#### [Directions for this task]
Lines of the listing below that contain the string "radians" are to be returned.

....

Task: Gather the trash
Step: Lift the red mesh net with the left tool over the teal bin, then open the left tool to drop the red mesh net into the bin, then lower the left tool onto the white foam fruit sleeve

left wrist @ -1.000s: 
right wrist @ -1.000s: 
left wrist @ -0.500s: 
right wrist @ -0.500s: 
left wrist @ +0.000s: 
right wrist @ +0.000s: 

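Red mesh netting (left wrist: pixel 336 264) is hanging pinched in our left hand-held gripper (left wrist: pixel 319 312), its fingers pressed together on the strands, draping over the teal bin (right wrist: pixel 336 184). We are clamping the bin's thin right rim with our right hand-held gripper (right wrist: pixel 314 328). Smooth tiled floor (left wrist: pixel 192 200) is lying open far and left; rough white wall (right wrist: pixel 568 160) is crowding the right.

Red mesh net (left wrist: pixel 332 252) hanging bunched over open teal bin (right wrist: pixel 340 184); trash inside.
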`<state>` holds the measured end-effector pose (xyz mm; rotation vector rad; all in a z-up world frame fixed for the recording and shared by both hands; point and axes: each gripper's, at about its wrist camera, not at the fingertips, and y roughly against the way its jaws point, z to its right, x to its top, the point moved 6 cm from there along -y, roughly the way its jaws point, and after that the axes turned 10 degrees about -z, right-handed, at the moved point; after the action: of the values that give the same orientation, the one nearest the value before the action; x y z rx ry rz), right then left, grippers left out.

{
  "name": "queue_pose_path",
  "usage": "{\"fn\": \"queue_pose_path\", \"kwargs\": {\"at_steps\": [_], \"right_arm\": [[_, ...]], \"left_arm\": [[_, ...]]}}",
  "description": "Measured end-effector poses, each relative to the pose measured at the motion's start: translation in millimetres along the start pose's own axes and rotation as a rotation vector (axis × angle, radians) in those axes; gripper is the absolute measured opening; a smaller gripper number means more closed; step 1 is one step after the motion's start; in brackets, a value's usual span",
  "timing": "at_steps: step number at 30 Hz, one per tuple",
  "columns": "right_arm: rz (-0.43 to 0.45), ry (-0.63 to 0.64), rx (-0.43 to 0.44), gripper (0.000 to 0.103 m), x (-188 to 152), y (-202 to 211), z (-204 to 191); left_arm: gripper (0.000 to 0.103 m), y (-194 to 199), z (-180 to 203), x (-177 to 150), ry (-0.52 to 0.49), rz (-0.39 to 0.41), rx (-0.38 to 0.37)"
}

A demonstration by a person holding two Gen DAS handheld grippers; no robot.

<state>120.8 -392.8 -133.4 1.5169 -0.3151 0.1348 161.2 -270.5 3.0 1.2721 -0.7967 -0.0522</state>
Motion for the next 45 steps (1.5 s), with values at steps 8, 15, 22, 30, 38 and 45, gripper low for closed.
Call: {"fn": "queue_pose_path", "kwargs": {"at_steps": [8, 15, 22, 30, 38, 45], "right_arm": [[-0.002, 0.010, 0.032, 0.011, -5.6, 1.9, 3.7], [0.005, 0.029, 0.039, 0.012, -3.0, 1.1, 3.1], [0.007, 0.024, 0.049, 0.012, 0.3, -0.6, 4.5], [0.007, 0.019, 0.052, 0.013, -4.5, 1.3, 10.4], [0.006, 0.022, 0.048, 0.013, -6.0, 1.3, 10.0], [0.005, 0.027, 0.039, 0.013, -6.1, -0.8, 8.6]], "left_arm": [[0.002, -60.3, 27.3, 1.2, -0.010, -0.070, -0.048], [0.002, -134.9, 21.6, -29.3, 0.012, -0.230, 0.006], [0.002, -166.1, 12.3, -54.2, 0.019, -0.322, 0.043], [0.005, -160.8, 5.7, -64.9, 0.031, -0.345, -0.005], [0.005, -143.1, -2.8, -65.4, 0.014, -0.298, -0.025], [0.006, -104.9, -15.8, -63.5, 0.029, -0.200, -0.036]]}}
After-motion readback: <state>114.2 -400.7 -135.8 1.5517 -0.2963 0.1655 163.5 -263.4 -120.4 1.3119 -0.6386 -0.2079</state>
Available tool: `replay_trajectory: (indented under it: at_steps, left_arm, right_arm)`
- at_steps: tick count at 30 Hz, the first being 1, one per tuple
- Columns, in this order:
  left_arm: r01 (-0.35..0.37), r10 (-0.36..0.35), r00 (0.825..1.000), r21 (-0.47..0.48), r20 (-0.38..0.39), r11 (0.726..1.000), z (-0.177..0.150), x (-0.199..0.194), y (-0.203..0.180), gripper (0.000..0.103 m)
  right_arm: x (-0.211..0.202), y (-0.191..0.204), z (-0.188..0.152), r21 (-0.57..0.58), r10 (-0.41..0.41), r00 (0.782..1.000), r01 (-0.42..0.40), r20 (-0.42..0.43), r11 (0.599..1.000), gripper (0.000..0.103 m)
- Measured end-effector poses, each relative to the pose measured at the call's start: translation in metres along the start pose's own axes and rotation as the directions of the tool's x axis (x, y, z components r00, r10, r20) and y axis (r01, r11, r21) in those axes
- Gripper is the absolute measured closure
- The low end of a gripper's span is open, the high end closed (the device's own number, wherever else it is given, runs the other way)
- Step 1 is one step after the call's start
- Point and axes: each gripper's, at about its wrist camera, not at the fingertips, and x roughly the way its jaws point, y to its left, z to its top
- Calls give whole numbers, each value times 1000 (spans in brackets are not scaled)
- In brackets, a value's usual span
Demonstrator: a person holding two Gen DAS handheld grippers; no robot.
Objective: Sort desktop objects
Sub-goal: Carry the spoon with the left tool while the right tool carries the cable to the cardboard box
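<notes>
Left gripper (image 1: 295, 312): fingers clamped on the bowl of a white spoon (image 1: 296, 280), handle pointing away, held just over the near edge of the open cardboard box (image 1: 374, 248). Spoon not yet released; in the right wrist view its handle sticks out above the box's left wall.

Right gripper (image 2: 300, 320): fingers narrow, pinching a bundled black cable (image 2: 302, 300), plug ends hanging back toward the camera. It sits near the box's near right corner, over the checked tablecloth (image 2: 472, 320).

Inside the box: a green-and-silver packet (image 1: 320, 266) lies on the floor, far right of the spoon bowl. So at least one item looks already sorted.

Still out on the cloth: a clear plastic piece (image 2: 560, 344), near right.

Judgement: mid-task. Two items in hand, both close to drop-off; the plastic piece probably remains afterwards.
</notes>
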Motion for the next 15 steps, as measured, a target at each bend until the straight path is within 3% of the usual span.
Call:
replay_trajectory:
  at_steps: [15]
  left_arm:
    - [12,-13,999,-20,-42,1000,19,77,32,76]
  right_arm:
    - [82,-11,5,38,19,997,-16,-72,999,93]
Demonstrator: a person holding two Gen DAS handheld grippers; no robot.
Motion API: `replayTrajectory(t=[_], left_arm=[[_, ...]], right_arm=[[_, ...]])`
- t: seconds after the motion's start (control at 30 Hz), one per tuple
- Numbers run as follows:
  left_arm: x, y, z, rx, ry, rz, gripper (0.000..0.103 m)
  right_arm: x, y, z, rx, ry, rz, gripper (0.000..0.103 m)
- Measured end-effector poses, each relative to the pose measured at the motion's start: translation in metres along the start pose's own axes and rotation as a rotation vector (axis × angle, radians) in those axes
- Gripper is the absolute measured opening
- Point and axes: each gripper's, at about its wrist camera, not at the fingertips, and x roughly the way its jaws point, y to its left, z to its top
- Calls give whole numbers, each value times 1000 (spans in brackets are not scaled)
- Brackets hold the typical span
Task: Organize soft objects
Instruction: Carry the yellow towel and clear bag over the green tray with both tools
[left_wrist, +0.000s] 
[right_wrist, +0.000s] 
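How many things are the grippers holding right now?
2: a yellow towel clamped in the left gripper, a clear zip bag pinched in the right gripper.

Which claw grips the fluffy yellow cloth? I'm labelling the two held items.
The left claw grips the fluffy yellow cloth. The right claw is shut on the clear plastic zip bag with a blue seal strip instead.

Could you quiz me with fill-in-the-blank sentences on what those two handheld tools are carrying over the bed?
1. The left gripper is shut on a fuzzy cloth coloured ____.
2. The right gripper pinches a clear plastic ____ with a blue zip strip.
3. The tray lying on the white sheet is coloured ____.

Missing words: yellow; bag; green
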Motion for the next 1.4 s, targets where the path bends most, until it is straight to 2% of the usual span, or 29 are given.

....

#### [Response to this task]
  "description": "Measured end-effector poses, each relative to the pose measured at the motion's start: translation in millimetres along the start pose's own axes and rotation as a rotation vector (axis × angle, radians) in those axes; gripper is the absolute measured opening; a smaller gripper number means more closed; step 1 is one step after the motion's start; in brackets, a value's usual span",
- Measured end-effector poses, each relative to the pose measured at the motion's start: translation in metres along the start pose's own axes and rotation as a rotation vector (axis × angle, radians) in those axes

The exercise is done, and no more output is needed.